Decoupling outperforms end-to-end training — the seemingly "simpler" pipeline achieves stronger performance by eliminating CLIP bias interference.
Localization masks substantially improve VLM interpretability: GPT-5 scores 2.36 (Ours) vs. 1.44 (SIDA), a +63.9% improvement.
In a human preference study, 65.2% of evaluators preferred the explanations generated by the proposed method.

Highlights & Insights¶

The core finding that VLMs favor semantic plausibility over authenticity may have broad implications for the entire AIGC detection field — any work using VLMs for anomaly or forgery detection should be aware of this bias.
The reverse information flow design — "detection results aid explanation" — is elegant: masks explicitly encode forgery concepts, simplifying VLM training optimization.
Strong cross-dataset generalization is demonstrated across 8 unseen datasets.
The framework is robust to Stage-1 localization errors (predicted masks and GT masks yield nearly equivalent results).

Limitations & Future Work¶

Severe Stage-1 localization failures can cascade and degrade Stage-2 explanation quality (though experiments demonstrate a degree of robustness).
Two-stage training increases engineering complexity; future work may explore single-stage decoupled designs.
Stage-2 still uses a frozen CLIP encoder, which may limit language generation quality in fine-grained scenarios.
The reliability and potential bias of GPT-5 automatic evaluation warrant further validation.

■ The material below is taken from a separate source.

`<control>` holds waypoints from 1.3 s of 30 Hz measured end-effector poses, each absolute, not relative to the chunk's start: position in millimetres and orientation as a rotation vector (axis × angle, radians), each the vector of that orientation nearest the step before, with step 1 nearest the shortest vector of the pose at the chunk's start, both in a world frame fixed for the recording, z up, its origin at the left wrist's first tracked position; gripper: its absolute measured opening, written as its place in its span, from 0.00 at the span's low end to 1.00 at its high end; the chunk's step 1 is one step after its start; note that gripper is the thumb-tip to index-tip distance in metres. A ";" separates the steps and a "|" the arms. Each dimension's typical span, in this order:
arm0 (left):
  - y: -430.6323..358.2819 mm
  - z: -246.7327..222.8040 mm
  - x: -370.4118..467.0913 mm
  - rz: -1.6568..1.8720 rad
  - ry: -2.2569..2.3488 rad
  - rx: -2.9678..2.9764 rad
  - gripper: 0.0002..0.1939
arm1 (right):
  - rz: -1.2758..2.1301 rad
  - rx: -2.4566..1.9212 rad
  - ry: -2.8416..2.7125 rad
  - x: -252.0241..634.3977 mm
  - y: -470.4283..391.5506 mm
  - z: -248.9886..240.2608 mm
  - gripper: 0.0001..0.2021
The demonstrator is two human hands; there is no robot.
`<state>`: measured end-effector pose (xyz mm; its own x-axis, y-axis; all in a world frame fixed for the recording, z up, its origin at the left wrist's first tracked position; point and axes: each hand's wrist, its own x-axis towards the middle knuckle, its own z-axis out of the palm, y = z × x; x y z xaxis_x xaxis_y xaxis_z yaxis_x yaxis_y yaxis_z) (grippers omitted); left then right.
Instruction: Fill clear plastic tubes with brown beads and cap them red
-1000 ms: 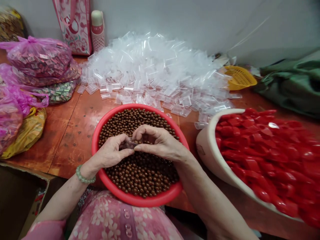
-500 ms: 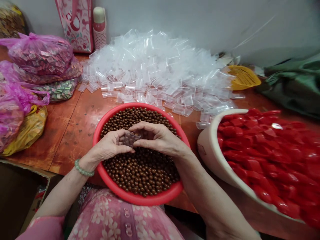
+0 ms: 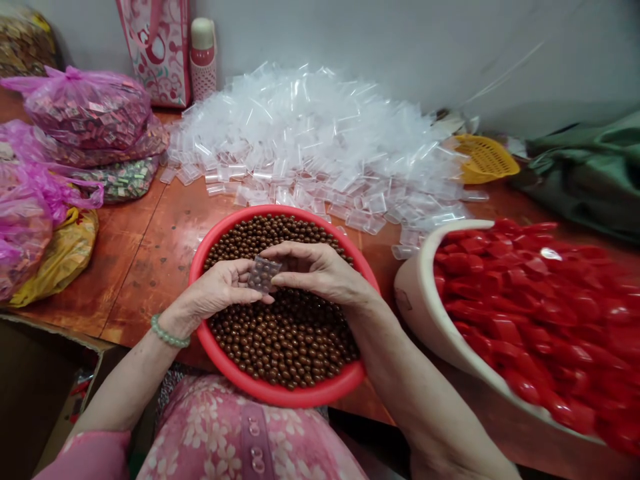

vs. SIDA: An end-to-end VLM pipeline; detection ACC 0.94 vs. 0.997 (Ours), localization IoU 0.44 vs. 0.65 (Ours). End-to-end training is inferior to the decoupled design.
vs. FakeShield: An IFDL method using SAM and MLLM; 8-dataset Avg IoU 0.34–0.39 vs. 0.47 (Ours).
vs. MVSS-Net/CAT-Net: Traditional IFDL methods without language explanation capability; localization performance also falls substantially short of the proposed method.
The decoupling principle generalizes broadly: when pre-trained model priors conflict with downstream task objectives, forcing end-to-end training is inadvisable — decoupling the strengths of each component is preferable.

Rating¶

Novelty: ⭐⭐⭐⭐⭐ The insight on VLM semantic plausibility bias is highly valuable; the decoupled design is counter-intuitive yet effective.
Experimental Thoroughness: ⭐⭐⭐⭐⭐ 9 datasets, three evaluation dimensions (detection, localization, interpretability), human preference studies, and GPT-based evaluation.
Writing Quality: ⭐⭐⭐⭐⭐ Motivation analysis (cosine similarity verification) is convincing; method description is clear.
Value: ⭐⭐⭐⭐⭐ High practical value for image authenticity verification in the AIGC era; the core insight is transferable.